Please make an exact transcription of the records, keeping the pictures out of it.

▶ **Source records**:
———

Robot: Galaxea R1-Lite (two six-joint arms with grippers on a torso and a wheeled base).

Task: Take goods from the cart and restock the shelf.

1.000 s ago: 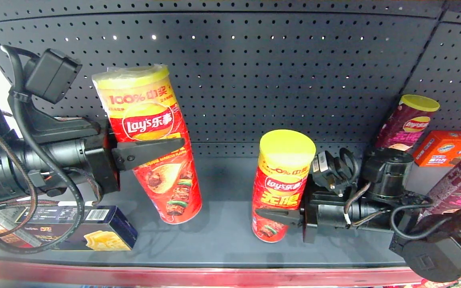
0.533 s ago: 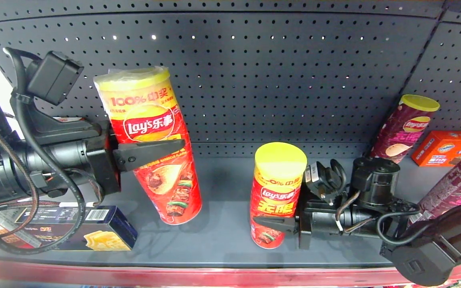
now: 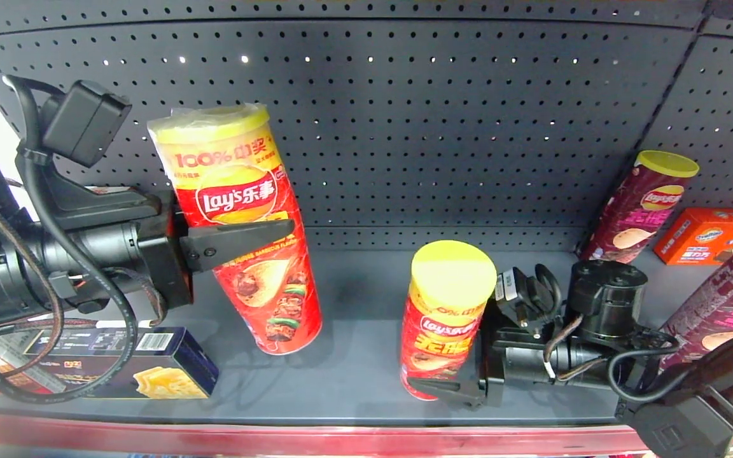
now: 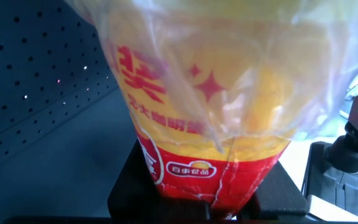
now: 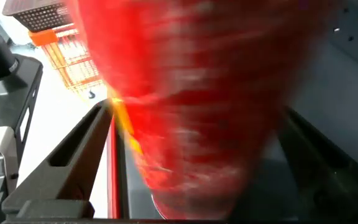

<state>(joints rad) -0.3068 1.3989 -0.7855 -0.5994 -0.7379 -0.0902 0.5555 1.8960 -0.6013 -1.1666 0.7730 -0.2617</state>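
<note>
— Chip cans first: where are the two red ones?

— Both are at the shelf [image 3: 354, 362]. The tall red can [image 3: 239, 210] has a yellow lid under clear plastic wrap. It is on the left part of the shelf and leans over, with its foot down at the grey deck. I cannot tell whether the foot actually rests on the deck. The short red can [image 3: 443, 324] is right of the middle and nearer the red front edge, with its top tipped slightly to the right. The two cans are well apart.

— And the jaws?

— The left gripper [image 3: 268, 219] is clamped on the tall can at about mid-height. One finger lies across the front of the can and the other is hidden behind it. The right gripper [image 3: 427, 369] comes in from the right and is clenched low on the short can. In the right wrist view that can sits blurred between both fingers.

— What lies around them?

— The pegboard back [image 3: 443, 127] stands behind everything. A dark blue box [image 3: 150, 369] lies flat at the front left, under the left arm. On the right, a purple can [image 3: 643, 197] leans near the pegboard. A second purple can [image 3: 723, 292] stands nearer the front, partly behind the right arm. An orange box [image 3: 704, 232] lies between those two.
</note>
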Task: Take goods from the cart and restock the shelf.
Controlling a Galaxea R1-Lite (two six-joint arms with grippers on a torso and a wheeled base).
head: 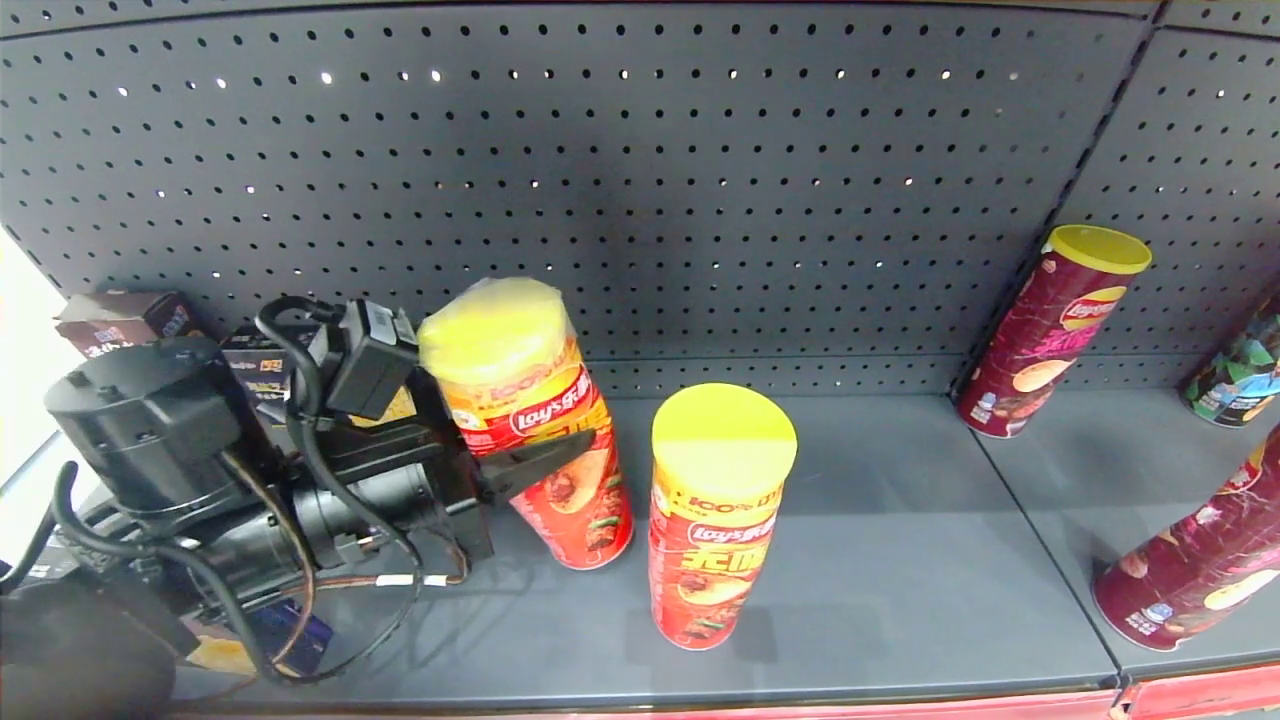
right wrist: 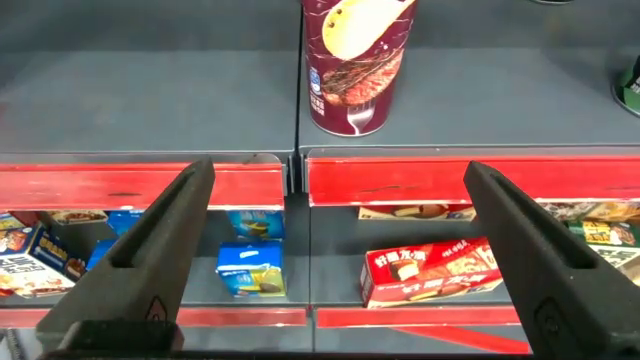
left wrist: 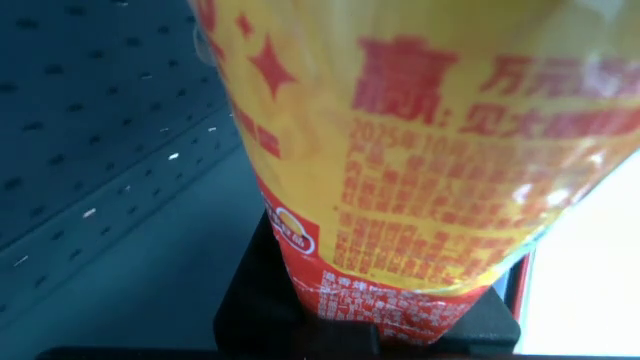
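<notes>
My left gripper (head: 528, 445) is shut on a red chip can with a yellow lid (head: 530, 410). The can leans slightly, and its base is down at the grey shelf board (head: 880, 560). One dark finger (head: 545, 460) crosses the can's front. Up close, the same can (left wrist: 420, 170) covers most of the left wrist view. A second, identical can (head: 715, 515) stands upright just to the right and nearer the shelf's front. My right gripper (right wrist: 340, 250) hangs open in front of the red shelf edge (right wrist: 400, 180), with nothing between its fingers.
Maroon chip cans stand on the adjoining shelf section at back (head: 1050, 330) and front (head: 1190, 560), one also showing as a maroon can (right wrist: 355, 60). A green can (head: 1240, 375) is at far right. Dark boxes (head: 120, 320) sit behind my left arm. Red (right wrist: 430, 270) and blue boxes (right wrist: 250, 265) fill the lower shelf.
</notes>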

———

▶ **Answer to this task**:
Robot: Galaxea R1-Lite (two six-joint arms with grippers on a torso and a wheeled base).

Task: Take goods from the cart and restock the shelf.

1.000 s ago: 
0.533 s ago: 
now: 
now: 
now: 

<state>(joints rad) -0.3068 1.3989 -0.7855 -0.5994 -0.7379 -0.0902 0.5555 1.8960 -0.6013 -1.1666 0.7730 -0.2617</state>
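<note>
— Chip cans first: where are the two red ones?

— Both are at the shelf [image 3: 354, 362]. The tall red can [image 3: 239, 210] has a yellow lid under clear plastic wrap. It is on the left part of the shelf and leans over, with its foot down at the grey deck. I cannot tell whether the foot actually rests on the deck. The short red can [image 3: 443, 324] is right of the middle and nearer the red front edge, with its top tipped slightly to the right. The two cans are well apart.

— And the jaws?

— The left gripper [image 3: 268, 219] is clamped on the tall can at about mid-height. One finger lies across the front of the can and the other is hidden behind it. The right gripper [image 3: 427, 369] comes in from the right and is clenched low on the short can. In the right wrist view that can sits blurred between both fingers.

— What lies around them?

— The pegboard back [image 3: 443, 127] stands behind everything. A dark blue box [image 3: 150, 369] lies flat at the front left, under the left arm. On the right, a purple can [image 3: 643, 197] leans near the pegboard. A second purple can [image 3: 723, 292] stands nearer the front, partly behind the right arm. An orange box [image 3: 704, 232] lies between those two.
</note>
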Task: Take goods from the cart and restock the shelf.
Controlling a Galaxea R1-Lite (two six-joint arms with grippers on a torso and a wheeled base).
head: 
right wrist: 
left wrist: 
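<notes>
My left gripper (head: 528, 445) is shut on a red chip can with a yellow lid (head: 530, 410). The can leans slightly, and its base is down at the grey shelf board (head: 880, 560). One dark finger (head: 545, 460) crosses the can's front. Up close, the same can (left wrist: 420, 170) covers most of the left wrist view. A second, identical can (head: 715, 515) stands upright just to the right and nearer the shelf's front. My right gripper (right wrist: 340, 250) hangs open in front of the red shelf edge (right wrist: 400, 180), with nothing between its fingers.
Maroon chip cans stand on the adjoining shelf section at back (head: 1050, 330) and front (head: 1190, 560), one also showing as a maroon can (right wrist: 355, 60). A green can (head: 1240, 375) is at far right. Dark boxes (head: 120, 320) sit behind my left arm. Red (right wrist: 430, 270) and blue boxes (right wrist: 250, 265) fill the lower shelf.
</notes>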

That completes the output for this exercise.